I read up on the SRS module replacement. It is a plug and play item. No programing. So go to a junk yard and get one from a car that wasn't in a wreck or bags not deployed and install it. Remove negative batt cable before removal and put neg batt cable back on after installation. Remember to tell junk yard that if it's already deployed, you'll be back to swap it out for another one.:vs_cool:


----------



## papereater (Sep 16, 2016)

Brainbucket said:


> I read up on the SRS module replacement. It is a plug and play item. No programing. So go to a junk yard and get one from a car that wasn't in a wreck or bags not deployed and install it. Remove negative batt cable before removal and put neg batt cable back on after installation. Remember to tell junk yard that if it's already deployed, you'll be back to swap it out for another one.:vs_cool:


Too much! Really? No special programming? Yipee! Why do many sellers on ebay warn that it needs programming? Just being devils advocate, Brain.......

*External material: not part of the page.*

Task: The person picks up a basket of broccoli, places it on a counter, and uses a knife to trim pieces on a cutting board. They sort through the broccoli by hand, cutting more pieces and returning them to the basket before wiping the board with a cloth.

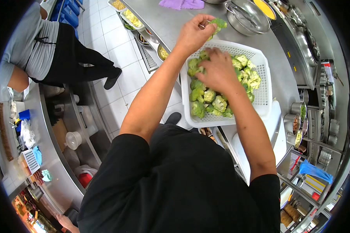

Removing one from a junk yard can be a pain (mosquitos, etc), but will do it as a new one goes for $300-350, I hear..........


----------



## Brainbucket (Mar 30, 2015)

The ones on Ebay is to be erased after a crash. They wipe it clean to be reused. The dealer nor I can erase the crash info it stores.:vs_cool:


----------



## papereater (Sep 16, 2016)

I get it now, Brain- I will look for cars that were not crashed/banged up in the junk yard. I will advise on progress. Thanks for all the support/edjukashion!

(I learned that a big deal is to disconnect battery first, to avoid accidental deployment of the airbag. )


----------



## sestivers (Aug 10, 2007)

No success for me, but I also did not get ripped off. I tried myairbags.com and they called me today to say they couldn't reset my module and they have refunded my prepayment. 



So, now I'll look for a non-crashed module from a junkyard and hope BB is right that the VIN doesn't require reprogramming after all.


----------



## papereater (Sep 16, 2016)

Thanks for the valuable follow up, ses. I am now studying vin #'s for years 2001-2005 for civics. never know exactly what year you are looking at there. Also, I understand there may be a difference in sedans vs 2 door coupes, which I have. Not so easy, right?


----------



## Brainbucket (Mar 30, 2015)

sestivers said:


> No success for me, but I also did not get ripped off. I tried myairbags.com and they called me today to say they couldn't reset my module and they have refunded my prepayment.
> 
> 
> 
> So, now I'll look for a non-crashed module from a junkyard and hope BB is right that the VIN doesn't require reprogramming after all.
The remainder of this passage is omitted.